Just copied this from the website. I guess they changed it to Silver
Enjoy HHonors Silver status—Vacation ownership with Hilton provides you with Silver VIP membership in the renowned Hilton HHonors program.Enjoy HHonors Silver status—Vacation ownership with Hilton provides you with Silver VIP membership in the renowned Hilton HHonors program.


----------



## Talent312 (Sep 8, 2012)

linsj said:


> Everybody automatically gets silver status. Gold and diamond come with HGVC elite levels.
> 
> You can get gold HHonors status with the new Citi Hilton Visa card.
> It has a $95/year fee.



You can also get gold HHonors status with either Am-Ex Hilton card.
To qualify, you must charge $20K on the card in a calendar year.
It's actually easy to do. The basic one is free; "Surpass" has a $75 fee.


----------



## linsj (Sep 8, 2012)

Talent312 said:


> You can also get gold HHonors status with either Am-Ex Hilton card.
> To qualify, you must charge $20K on the card in a calendar year.
> It's actually easy to do. The basic one is free; "Surpass" has a $75 fee.



There's no spending limit with the new Visa card.


----------



## pianodinosaur (Sep 10, 2012)

HGVC Elite comes with HHonors Gold.  However, now that it is so easy to obtain HHonors Gold with the credit cards, it is not much of an additional perk for spending so much extra for HGVC Elite.


----------



## semicycler (Sep 11, 2012)

Standard HGVC ownership is silver in HHonors regardless of buying directly from Hilton or buying resale.

Buy 14,000 pts directly from Hilton and get elite HGVC.  24,000 gets you elite plus.  Both elite and elite plus grant free gold status in HHonors.

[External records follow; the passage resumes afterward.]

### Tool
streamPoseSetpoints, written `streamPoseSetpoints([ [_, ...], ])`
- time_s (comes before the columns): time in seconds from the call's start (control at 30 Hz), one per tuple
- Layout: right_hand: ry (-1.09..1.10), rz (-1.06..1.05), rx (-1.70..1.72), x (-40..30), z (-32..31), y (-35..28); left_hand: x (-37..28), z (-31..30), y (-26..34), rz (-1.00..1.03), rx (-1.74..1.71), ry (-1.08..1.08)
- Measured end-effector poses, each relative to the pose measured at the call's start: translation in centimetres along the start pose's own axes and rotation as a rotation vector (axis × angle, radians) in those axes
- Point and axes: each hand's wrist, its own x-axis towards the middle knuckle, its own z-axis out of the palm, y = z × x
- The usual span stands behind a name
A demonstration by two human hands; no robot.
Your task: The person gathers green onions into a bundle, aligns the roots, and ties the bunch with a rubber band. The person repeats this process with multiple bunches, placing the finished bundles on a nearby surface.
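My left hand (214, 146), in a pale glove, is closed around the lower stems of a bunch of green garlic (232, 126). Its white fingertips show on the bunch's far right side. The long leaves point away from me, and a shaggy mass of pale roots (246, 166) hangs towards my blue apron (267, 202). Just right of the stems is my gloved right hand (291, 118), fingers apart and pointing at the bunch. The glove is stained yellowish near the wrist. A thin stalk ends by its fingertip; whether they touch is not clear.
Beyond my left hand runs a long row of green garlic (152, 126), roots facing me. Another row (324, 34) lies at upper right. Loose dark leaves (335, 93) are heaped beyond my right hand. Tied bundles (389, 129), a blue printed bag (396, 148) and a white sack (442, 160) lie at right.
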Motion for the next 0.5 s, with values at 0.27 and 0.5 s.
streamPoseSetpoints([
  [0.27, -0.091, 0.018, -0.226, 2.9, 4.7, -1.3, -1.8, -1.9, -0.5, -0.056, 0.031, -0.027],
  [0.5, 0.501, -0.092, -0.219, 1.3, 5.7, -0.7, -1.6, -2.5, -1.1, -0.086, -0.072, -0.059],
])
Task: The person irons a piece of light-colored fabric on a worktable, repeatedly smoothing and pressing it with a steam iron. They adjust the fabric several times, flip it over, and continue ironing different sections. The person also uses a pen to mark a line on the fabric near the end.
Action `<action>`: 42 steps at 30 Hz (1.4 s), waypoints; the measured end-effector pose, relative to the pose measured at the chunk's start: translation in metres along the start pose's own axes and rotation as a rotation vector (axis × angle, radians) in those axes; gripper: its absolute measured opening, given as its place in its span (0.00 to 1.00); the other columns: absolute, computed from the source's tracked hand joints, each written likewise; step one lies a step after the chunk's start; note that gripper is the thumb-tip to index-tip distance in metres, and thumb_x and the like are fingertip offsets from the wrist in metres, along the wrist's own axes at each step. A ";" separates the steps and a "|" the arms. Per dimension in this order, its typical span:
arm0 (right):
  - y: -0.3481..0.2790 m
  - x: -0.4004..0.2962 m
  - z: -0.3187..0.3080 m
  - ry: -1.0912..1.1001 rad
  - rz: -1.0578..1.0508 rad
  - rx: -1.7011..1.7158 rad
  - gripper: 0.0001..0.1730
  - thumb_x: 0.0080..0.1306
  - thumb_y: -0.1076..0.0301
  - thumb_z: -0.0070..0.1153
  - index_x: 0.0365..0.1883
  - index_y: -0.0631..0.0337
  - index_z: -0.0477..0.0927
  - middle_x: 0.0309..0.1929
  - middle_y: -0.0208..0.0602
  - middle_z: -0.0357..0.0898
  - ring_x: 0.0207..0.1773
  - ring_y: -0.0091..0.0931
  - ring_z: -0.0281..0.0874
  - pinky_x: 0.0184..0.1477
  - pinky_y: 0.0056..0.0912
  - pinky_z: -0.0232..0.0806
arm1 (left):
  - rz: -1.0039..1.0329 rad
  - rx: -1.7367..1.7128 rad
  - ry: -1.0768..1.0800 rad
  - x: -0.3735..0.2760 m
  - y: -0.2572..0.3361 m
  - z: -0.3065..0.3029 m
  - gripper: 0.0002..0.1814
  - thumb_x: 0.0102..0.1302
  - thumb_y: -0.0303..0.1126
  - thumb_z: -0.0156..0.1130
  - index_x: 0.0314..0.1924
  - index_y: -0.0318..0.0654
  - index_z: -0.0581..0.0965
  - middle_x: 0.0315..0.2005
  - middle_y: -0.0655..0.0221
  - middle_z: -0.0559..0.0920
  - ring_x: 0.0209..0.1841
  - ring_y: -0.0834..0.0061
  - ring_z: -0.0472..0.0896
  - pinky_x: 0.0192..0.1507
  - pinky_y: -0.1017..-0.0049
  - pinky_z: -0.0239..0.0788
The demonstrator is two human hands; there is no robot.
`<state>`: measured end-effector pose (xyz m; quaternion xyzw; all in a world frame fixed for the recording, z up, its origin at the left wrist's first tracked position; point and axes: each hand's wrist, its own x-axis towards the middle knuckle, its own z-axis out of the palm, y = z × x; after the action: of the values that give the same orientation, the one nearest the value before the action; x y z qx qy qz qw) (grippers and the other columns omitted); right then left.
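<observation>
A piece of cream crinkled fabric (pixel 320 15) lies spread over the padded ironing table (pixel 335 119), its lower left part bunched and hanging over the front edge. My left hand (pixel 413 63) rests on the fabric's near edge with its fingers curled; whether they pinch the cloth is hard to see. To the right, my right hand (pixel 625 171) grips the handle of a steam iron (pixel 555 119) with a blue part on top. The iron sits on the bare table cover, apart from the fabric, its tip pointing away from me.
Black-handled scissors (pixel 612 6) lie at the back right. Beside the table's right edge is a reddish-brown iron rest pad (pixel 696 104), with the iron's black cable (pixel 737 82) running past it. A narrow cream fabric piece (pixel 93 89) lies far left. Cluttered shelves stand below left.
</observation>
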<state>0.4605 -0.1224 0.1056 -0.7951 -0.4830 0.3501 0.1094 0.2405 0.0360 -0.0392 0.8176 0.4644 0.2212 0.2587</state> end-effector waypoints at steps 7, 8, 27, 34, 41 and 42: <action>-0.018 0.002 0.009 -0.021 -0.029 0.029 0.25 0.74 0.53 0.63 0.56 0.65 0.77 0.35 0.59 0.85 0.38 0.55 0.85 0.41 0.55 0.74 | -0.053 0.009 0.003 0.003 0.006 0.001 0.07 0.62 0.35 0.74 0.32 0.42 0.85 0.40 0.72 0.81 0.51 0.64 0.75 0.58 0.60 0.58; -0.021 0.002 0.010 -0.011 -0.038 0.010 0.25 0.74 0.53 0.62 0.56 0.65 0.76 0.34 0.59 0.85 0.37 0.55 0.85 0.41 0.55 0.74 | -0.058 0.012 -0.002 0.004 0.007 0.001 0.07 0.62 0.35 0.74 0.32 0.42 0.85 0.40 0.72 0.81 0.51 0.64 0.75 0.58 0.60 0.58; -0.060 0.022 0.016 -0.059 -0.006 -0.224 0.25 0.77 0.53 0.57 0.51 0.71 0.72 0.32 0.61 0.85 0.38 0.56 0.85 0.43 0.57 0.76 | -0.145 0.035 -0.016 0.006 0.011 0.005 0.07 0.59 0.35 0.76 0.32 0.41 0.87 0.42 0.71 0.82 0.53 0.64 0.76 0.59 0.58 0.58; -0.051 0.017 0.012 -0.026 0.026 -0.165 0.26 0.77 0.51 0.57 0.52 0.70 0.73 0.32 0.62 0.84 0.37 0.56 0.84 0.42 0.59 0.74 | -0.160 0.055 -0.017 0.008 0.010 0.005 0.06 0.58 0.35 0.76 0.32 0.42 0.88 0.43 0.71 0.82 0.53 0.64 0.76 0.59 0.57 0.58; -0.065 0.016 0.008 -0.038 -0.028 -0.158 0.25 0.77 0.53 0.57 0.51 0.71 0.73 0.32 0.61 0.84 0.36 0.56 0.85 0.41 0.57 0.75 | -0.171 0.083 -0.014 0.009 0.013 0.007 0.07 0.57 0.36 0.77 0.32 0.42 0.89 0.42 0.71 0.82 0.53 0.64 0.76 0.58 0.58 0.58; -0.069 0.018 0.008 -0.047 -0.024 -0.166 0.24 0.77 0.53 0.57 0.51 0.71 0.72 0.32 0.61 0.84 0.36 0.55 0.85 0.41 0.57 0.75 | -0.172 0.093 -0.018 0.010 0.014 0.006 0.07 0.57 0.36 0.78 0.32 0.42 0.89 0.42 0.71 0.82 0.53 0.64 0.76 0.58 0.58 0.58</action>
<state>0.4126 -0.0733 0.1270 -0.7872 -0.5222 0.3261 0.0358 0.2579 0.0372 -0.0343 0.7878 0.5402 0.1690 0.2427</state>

Elite premier in HGVC gets you diamond in HHonors.  All that for 34,000 points directly from Hilton.

Most consider the value to be missing for elite, elite plus and elite premier - buy resale instead!


----------



## GeorgeJ. (Sep 12, 2012)

jjking42 said:


> I was almost certain that I got gold when I became an HGVC owner last time. Maybe that was part of the 399.00 I paid to join while owning an affiliate.
> 
> Just copied this from the website. I guess they changed it to Silver
> Enjoy HHonors Silver status—Vacation ownership with Hilton provides you with Silver VIP membership in the renowned Hilton HHonors program.Enjoy HHonors Silver status—Vacation ownership with Hilton provides you with Silver VIP membership in the renowned Hilton HHonors program.



It's always been Silver..


----------